Can We All Just Listen To Each Other?

The Gay Is Just Like Being Black Perspective

As an African American I believe that I, my family and the larger Community from which we come know something about discrimination.  WE understand the pain, of our past and how the vestiges of racial discrimination still exist in American society, perpetuating stereotypes that lead to lower employment rates, inferior education and social disenfranchisement of other kinds that limit or forbid us and/or our prodigy from full participation in American society.  However, many of us believe that it is an unfair argument put forward by the proponents of the LGBTQ+ community to identify their struggle to find partners (people to love) with our struggle not to be isolated because of our color, our race and our culture.  

I’ve heard it said that race and culture are culturally constructed.  However, everything that human beings identify or define, describe or even discuss is culturally constructed.  But the truth is that our presence as a race is an existential reality, not a reality predicated upon what we desire, what we feel, what we want or choose to do.  We can never walk out of a room and choose not to be or do black.  Our African cultures share certain characteristics and yet from east to west Africa there are distinguishing marks that make us differ from one another (hair type, and facial structure), despite the fact that color, lingering ancient cultural patterns and history unite us.

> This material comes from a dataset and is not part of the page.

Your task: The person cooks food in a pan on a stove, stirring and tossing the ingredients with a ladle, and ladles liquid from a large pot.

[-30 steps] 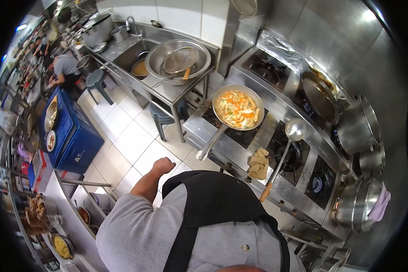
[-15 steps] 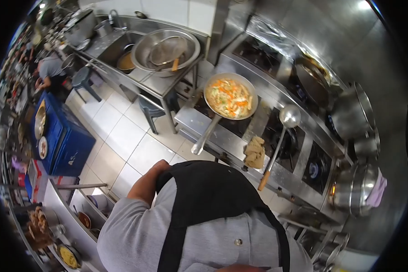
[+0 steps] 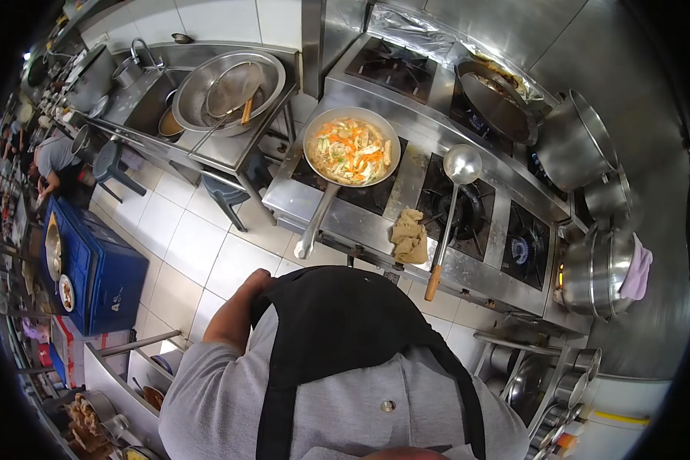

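Observation:
My left hand (image 3: pixel 258 281) shows only in part beside the black apron (image 3: pixel 337 330); its fingers are hidden. My right hand is out of sight. Ahead on the stove, a frying pan (image 3: pixel 307 239) holds a mix of orange strips and pale pieces (image 3: pixel 353 149). Its long handle points toward me, and neither hand is seen touching it. To its right, a crumpled tan cloth (image 3: pixel 410 238) rests on the stove's front edge. A metal ladle (image 3: pixel 463 164) with a wooden handle lies across a burner, its handle jutting past the edge.
A blue flame burns on the right burner (image 3: pixel 523 249). Large pots (image 3: pixel 575 142) and a wok (image 3: pixel 497 103) line the back and right. A steel basin (image 3: pixel 272 69) with a strainer stands by the sink. Left are a blue cooler (image 3: pixel 115 264), stools (image 3: pixel 115 165) and a bent-over person (image 3: pixel 57 157).
My view has turned, so the stove and pan appear farther left and more of the right shelf shows. The pan, cloth and ladle keep their places on the stove.

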Demonstrator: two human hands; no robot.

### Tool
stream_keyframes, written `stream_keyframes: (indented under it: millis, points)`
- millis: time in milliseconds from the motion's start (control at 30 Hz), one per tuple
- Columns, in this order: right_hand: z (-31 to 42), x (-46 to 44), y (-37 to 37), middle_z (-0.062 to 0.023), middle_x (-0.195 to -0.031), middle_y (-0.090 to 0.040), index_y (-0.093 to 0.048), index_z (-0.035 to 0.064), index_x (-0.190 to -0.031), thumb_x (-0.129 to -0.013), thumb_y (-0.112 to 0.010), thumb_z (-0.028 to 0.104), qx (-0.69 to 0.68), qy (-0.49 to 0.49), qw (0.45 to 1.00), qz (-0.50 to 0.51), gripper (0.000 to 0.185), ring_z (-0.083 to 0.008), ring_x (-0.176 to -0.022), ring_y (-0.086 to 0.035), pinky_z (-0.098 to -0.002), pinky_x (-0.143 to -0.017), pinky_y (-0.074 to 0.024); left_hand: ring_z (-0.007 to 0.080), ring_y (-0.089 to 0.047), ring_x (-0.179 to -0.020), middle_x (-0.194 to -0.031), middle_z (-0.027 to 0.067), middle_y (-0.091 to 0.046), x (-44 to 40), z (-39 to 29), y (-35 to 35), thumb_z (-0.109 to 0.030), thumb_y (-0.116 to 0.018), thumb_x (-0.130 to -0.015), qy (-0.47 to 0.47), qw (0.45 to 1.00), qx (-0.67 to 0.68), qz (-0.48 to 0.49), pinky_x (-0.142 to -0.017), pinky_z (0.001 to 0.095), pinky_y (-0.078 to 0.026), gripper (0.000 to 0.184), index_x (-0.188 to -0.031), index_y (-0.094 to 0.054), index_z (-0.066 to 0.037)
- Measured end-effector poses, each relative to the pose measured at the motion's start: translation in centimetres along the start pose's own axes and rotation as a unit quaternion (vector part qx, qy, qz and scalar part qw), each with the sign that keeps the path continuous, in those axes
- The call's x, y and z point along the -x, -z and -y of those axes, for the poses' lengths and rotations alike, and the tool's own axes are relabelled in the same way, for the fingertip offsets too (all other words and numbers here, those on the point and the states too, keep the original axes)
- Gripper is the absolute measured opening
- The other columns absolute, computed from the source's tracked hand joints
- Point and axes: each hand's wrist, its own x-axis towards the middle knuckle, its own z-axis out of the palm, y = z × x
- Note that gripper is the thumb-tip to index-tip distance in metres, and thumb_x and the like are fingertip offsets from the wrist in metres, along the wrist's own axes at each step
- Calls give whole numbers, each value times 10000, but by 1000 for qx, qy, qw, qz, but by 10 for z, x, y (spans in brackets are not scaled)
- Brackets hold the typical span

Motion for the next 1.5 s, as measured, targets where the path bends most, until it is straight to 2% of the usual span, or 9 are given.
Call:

Both in our historic cultural patterns and in our varied but similar DNA pool, to be black or African is something that cannot and should not be changed.  Whenever others see us they see and experience our African(ness).  We cannot choose to turn it off nor discard it.  We may be retrained to lack appreciation for what we are, yet when others see us, they know us.  It is not who we love or what we do behind closed doors that defines us, it is the nature of our being to be African--to be Black.  We do not say this because we detest anyone, however much we might disagree with how they choose to live.  We are called to love our fellow men and women.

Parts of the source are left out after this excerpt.